February 13, 2008 4:22 PM
It’s loosen liquor laws day under the Dome -- Everyone’s elbowing up to a packed bar
It’s loosen liquor law day under the Dome and everyone’s elbowing up to a packed bar.
In one Senate hearing room, it was standing-room-only as lawmakers heard impassioned for-and-against arguments on SB 82, which would dump the ban on Sunday booze sales.
Likewise, it was SRO in the Old Supreme Court chambers where folks were lining up to toast or trash SB 149. It would allow grocery stores to sell real beer and wine – not just that 3.2 swill.
At the Sunday booze bill hearing, it was largely immigrant Ethiopian and Eritrean mom-and-pop liquor shops against the bill and Korean mom-and-pop stores pragmatically accepting that working a seventh day would be good for business.
Critics said Sunday sales will drive hundreds of small shops out of business and rob owners of rare day off for church and family time.
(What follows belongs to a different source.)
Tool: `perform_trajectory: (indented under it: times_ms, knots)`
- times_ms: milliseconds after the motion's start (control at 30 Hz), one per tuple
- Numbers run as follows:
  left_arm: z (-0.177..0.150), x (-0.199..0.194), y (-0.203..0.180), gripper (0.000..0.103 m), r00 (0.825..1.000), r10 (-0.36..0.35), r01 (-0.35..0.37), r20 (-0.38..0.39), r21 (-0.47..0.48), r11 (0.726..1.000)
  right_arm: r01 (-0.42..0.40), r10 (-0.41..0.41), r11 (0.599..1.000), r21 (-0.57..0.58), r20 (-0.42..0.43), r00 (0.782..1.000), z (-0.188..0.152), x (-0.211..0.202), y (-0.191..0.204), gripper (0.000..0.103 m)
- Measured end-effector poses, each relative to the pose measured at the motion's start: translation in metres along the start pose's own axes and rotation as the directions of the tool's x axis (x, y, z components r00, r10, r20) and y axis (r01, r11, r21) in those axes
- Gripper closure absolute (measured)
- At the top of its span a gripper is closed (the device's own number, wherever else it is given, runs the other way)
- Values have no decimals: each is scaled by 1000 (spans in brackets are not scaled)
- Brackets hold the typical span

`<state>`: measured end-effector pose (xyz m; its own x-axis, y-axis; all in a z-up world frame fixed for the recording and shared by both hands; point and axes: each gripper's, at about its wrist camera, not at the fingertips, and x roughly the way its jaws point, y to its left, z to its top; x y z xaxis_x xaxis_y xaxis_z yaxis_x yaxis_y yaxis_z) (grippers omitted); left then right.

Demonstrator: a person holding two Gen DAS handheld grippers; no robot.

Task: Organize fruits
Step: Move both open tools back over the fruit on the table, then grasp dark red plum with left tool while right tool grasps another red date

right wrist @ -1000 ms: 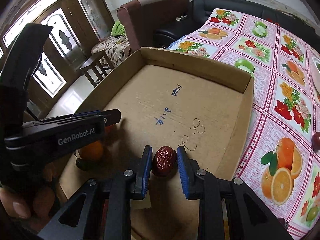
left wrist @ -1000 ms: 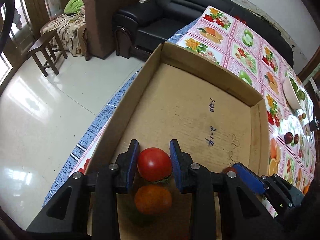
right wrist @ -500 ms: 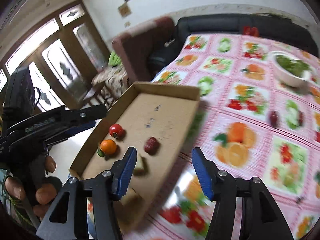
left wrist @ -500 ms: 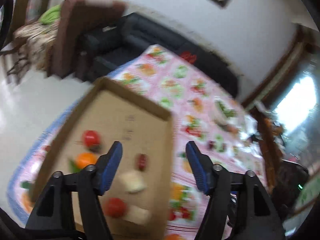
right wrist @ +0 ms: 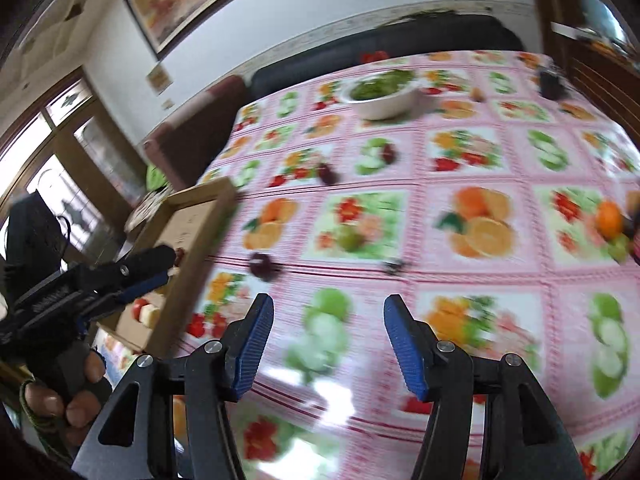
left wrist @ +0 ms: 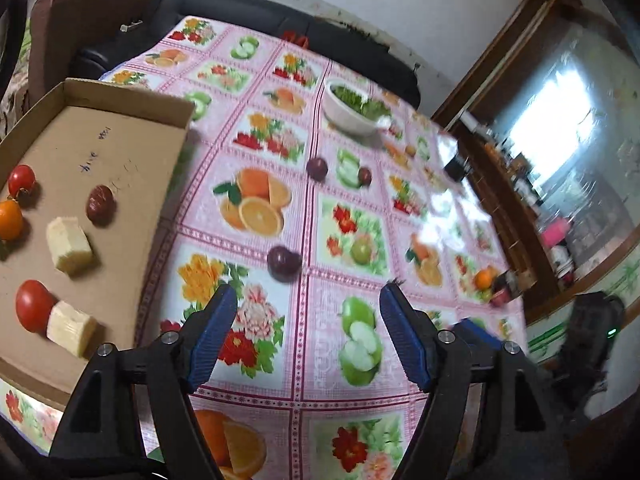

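Note:
A shallow cardboard box (left wrist: 160, 216) lies at the left of the table and holds two red tomatoes (left wrist: 22, 178), an orange (left wrist: 9, 219), a dark red date (left wrist: 100, 204) and two pale yellow chunks (left wrist: 70, 245). Dark purple round fruits (left wrist: 283, 261) lie loose on the tablecloth, one close ahead of my left gripper (left wrist: 308, 336), which is open and empty. My right gripper (right wrist: 328, 344) is open and empty above the cloth. The nearest purple fruit (right wrist: 262, 265) and the box (right wrist: 204, 236) show blurred in the right wrist view.
A white bowl of greens (left wrist: 354, 110) stands at the far side. An orange and other small fruits (left wrist: 486, 280) lie near the right table edge. A black sofa (left wrist: 224, 8) is behind the table. The left gripper body (right wrist: 80, 292) shows at the left of the right wrist view.
Both grippers let go of the tomato and the date in the box, opened wide, pulled back and swung right over the tablecloth.

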<state>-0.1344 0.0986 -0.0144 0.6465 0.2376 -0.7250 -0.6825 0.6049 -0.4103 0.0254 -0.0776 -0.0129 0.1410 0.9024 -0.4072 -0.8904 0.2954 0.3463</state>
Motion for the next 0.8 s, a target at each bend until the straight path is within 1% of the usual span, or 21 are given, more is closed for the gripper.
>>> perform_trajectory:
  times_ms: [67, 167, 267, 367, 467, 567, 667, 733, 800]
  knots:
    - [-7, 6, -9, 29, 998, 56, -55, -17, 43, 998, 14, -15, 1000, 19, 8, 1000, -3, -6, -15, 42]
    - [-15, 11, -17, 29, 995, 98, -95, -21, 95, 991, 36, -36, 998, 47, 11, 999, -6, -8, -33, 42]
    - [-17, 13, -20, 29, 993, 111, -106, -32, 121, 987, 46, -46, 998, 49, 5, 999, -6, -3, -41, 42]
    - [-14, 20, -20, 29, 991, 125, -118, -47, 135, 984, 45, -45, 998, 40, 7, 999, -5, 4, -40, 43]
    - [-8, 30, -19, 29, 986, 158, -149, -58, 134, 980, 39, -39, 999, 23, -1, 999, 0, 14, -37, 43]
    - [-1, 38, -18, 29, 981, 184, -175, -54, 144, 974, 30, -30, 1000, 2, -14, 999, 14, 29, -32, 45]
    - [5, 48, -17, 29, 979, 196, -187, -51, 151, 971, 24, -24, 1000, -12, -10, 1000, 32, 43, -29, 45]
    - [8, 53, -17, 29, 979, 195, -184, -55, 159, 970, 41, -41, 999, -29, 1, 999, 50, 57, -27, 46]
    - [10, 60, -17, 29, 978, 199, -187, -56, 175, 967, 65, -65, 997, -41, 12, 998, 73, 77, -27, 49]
“Sunday should be a time of rest,” testified one African immigrant store owner. “That’s the day we can spend quality time with our family.”
Others mom-and-pop owners agreed.
“For Pete’s sake, even the good lord took Sunday off,” said Stuart Hoover, owner of Willows Liquor in Lakewood. “I get one day a year off – and that’s on Christmas.”
“We’re going to be paying for extra employees, electricity and everything else to sell (on Sunday) what we probably would have sold on Saturday anyway.”
But bill sponsor Sen. Jennifer Veiga, D-Denver, it's time to deep-six an outdated law that's banned liquor stores from opening on Sundays since Prohibition ended in 1933. She also noted that Sunday liquor sales are projected to generate $4 million in sales taxes for the state.
“This bill is about consumer convenience and bringing Colorado’s outdated liquor laws into the 21st century,” Veiga said later. “It doesn’t make sense for a free market society to regulate which days businesses can and cannot conduct their business.”
The Senate Business, Labor and Technology Committee voted 5-1 to advance the Sunday booze sale bill. Sen. Jack Taylor, R-Steamboat Springs, was the lone no vote.
Combatants are still waiting to hear debate on the grocery store wine-and-beer sales bill.